The relationships between various morphophysiological traits and yield were studied in durum wheat (Triticum durum Desf.) grown in Mediterranean conditions. Two sets of 22 genotypes were used. One was developed for semi-humid environments (TA-genotypes) and was cultivated in 22 trials around the Mediterranean basin with a mean yield across genotypes and environments of 4925 kg/ha. The other set was developed for drier conditions (CA-genotypes) and was cultivated in 15 trials, with a mean yield of 3501 kg/ha. Morphophysiological traits for each set were evaluated in 2 trials with contrasting water regimes conducted in north-eastern Spain: Lleida-rainfed (LR) and Lleida-irrigation (LI).

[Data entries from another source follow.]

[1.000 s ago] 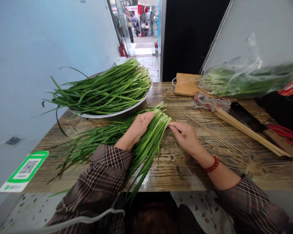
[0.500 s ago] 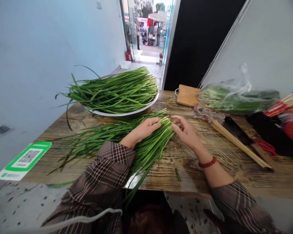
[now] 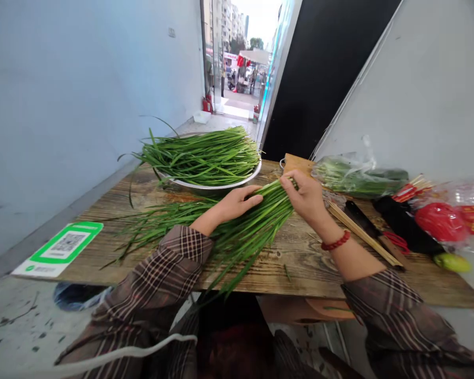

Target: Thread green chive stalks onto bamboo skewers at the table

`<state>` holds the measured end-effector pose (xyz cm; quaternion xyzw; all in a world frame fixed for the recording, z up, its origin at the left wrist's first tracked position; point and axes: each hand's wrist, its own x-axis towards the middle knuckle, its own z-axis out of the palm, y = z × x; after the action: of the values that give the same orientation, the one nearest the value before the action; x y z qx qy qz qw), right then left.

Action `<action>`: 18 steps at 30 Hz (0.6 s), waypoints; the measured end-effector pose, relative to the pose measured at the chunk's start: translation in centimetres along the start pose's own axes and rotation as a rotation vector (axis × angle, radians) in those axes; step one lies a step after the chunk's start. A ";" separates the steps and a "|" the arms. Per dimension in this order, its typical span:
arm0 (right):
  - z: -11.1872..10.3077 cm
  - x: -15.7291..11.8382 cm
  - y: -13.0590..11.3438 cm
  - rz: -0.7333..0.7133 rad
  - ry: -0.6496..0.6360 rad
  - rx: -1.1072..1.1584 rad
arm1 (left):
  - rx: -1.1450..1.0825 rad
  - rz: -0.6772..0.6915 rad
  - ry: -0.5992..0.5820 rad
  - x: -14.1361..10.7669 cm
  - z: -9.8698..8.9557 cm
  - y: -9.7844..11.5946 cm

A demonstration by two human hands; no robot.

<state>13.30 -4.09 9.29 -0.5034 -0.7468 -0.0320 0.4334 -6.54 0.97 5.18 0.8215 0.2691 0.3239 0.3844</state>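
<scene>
Right hand has moved up, fingers pinching the greens' ends; left hand's loosely open on top. Loose pinch, stalks could slip.

Shop-like room, glass door, payment-style QR sign

Brown plaid sleeves (pale-striped, loose-cuffed) and a red beaded bracelet.
</scene>
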 end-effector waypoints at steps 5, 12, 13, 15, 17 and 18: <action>-4.0 2.8 -2.1 -0.087 0.072 -0.146 | -0.014 -0.014 -0.107 -2.4 -1.8 -0.4; -11.7 5.9 -1.2 -0.067 0.299 -0.381 | 0.331 -0.266 -0.066 -5.2 -3.2 -4.6; -12.9 6.3 -1.0 -0.055 0.325 -0.440 | 0.378 -0.279 -0.054 -5.6 -3.6 -4.8; -14.9 6.8 -0.7 -0.041 0.342 -0.563 | 0.436 -0.265 -0.045 -6.2 -4.7 -4.6; -16.0 6.9 -0.9 -0.058 0.314 -0.632 | 0.514 -0.213 -0.036 -6.1 -5.8 -3.1; -16.1 6.8 -1.3 -0.069 0.301 -0.649 | 0.580 -0.185 -0.007 -5.8 -6.1 -1.8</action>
<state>21.39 -7.58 24.40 -0.5789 -0.6420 -0.3560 0.3550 -15.13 0.80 4.87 0.8700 0.4228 0.1943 0.1628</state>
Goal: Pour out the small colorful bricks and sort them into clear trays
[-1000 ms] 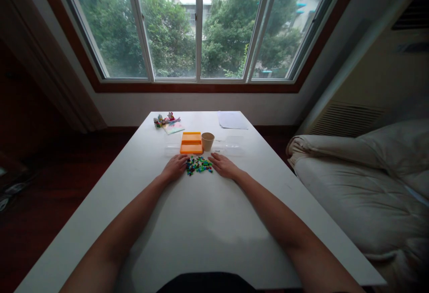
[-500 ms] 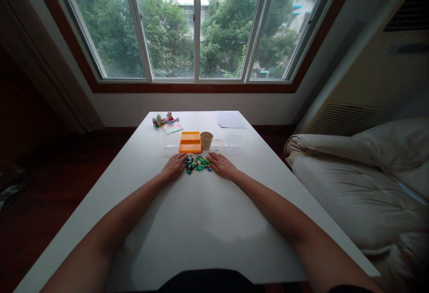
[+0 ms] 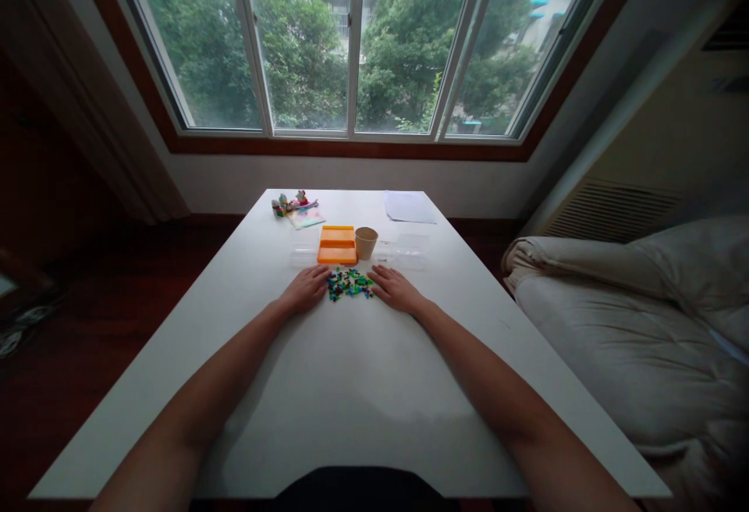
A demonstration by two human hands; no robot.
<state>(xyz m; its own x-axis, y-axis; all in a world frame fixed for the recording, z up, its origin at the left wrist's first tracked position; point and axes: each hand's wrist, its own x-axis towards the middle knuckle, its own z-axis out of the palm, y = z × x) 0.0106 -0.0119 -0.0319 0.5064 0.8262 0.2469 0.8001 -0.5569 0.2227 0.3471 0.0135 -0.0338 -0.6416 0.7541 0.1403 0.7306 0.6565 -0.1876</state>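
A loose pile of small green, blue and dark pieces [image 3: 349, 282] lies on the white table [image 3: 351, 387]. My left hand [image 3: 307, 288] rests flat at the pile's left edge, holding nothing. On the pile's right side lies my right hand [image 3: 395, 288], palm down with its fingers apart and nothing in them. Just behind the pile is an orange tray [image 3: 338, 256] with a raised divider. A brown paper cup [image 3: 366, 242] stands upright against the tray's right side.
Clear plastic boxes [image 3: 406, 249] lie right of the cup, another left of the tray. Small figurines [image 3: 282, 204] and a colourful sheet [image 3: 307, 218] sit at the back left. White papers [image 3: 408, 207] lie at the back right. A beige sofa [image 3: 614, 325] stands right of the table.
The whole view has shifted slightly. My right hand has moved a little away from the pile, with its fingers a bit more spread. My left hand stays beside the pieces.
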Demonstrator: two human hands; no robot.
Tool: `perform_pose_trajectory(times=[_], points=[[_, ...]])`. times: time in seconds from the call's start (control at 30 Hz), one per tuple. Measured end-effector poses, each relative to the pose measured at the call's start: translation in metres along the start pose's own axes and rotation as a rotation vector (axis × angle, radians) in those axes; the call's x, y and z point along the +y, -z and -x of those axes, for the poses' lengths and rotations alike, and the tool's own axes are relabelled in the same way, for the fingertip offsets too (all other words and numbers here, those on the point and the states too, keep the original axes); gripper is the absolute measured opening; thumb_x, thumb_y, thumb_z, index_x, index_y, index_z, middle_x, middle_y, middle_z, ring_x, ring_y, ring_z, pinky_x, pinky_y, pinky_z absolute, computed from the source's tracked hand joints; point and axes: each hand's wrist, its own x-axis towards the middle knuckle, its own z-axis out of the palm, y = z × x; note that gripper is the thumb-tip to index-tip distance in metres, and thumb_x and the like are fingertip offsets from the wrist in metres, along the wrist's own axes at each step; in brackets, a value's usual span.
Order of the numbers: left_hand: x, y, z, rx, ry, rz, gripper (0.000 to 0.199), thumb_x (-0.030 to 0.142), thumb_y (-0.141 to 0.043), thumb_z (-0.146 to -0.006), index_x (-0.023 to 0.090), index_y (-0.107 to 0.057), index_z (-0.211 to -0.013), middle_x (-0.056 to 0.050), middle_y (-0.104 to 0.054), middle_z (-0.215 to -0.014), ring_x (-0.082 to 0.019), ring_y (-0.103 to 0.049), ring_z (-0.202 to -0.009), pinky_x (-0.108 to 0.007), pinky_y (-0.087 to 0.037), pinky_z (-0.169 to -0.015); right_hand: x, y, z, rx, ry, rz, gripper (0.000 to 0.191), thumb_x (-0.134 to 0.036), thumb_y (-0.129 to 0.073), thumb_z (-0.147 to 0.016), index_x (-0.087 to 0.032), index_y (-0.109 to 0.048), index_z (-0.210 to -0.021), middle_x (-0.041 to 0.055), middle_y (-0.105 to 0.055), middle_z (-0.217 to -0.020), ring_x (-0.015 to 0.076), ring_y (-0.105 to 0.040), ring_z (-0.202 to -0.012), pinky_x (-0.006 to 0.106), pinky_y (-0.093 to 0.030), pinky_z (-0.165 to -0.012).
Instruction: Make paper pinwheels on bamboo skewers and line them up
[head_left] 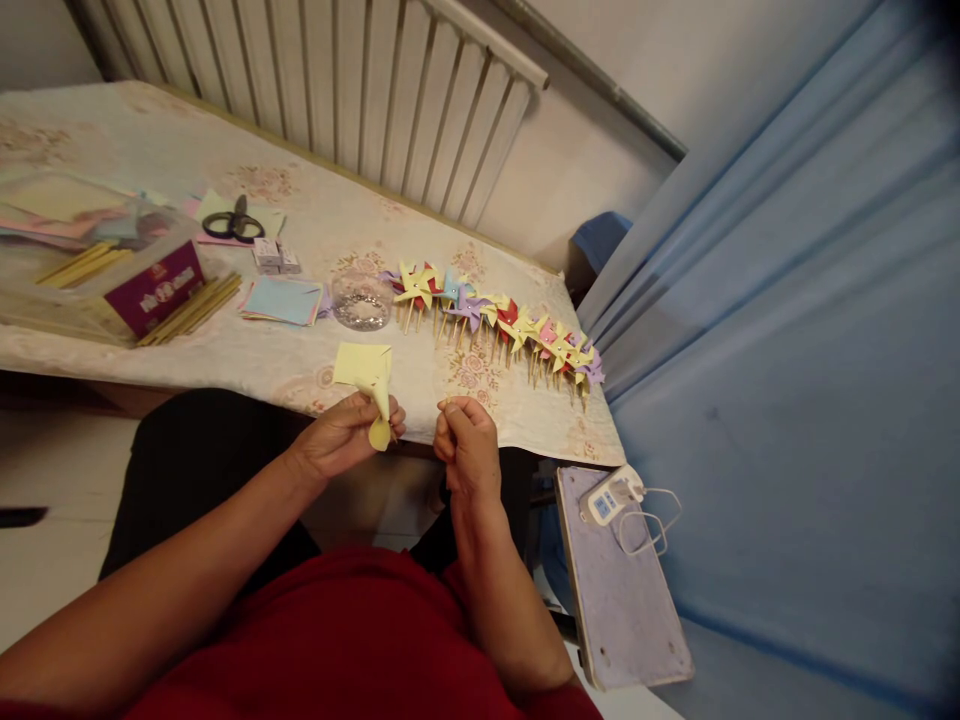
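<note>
My left hand (pixel 341 432) grips a partly folded piece of yellow paper (pixel 380 432), with a curled point hanging over the fingers. Just beyond it, at the table's front edge, is flat yellow paper (pixel 356 362) with a slit at one corner; I cannot tell whether the two are joined. My right hand (pixel 469 435) is held apart to the right, thumb and finger pinched together; anything between them is too small to make out. A round clear dish (pixel 362 304) of small shiny pieces sits beyond my left hand. Finished paper pinwheels (pixel 469 308) on sticks lie in a row at the right.
Left of the dish lie slit paper squares (pixel 281 300), small boxes (pixel 274 256) and black scissors (pixel 234 222). Wooden sticks (pixel 191 308) rest against a clear plastic bin (pixel 90 300). A white plug adapter with a cord (pixel 611 495) sits on a low stool (pixel 630 610). A blue curtain (pixel 787 350) hangs at right.
</note>
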Motion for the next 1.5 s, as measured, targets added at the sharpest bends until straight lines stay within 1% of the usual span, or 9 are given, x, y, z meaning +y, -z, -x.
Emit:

Two kinds of traits were evaluated: developmental traits, including early vigour, plant height, and phenology (days from planting to heading and to maturity); and traits related to photosynthetic performance such as canopy temperature and chlorophyll content of the flag leaf, both measured during grain filling, and carbon isotope discrimination of mature grains. All the traits, measured in both Lleida trials, were related to the mean yield of the same genotypes across all the sites where they were cultivated. Yield measured at either of the 2 environments at Lleida was a much poorer predictor of genotype differences in mean yield than most of the traits. Nevertheless, the kind of environment where the morphophysiological traits were evaluated affected the performance of these traits as yield predictors. The combination of significant traits measured in the better environment (LI) explained 71% and 55% of genotype variability in yield within TA- and CA-genotypes, respectively, but only 56% and 27% when they were evaluated at LR. On the other hand, growing conditions of the yield trials was the main factor determining the best combination of traits. For TA-genotypes, larger yields were associated with shorter plants and higher carbon isotope discrimination (Δ) of grains, and to a lesser extent with higher early vigour and lower canopy temperature, whereas phenological traits made no contribution to explaining genotype differences in yield. For the CA-genotypes, higher yields were related to an earlier heading date or alternatively to a higher chlorophyll content during grain filling. A higher Δ in mature kernels also seems to be a positive trait.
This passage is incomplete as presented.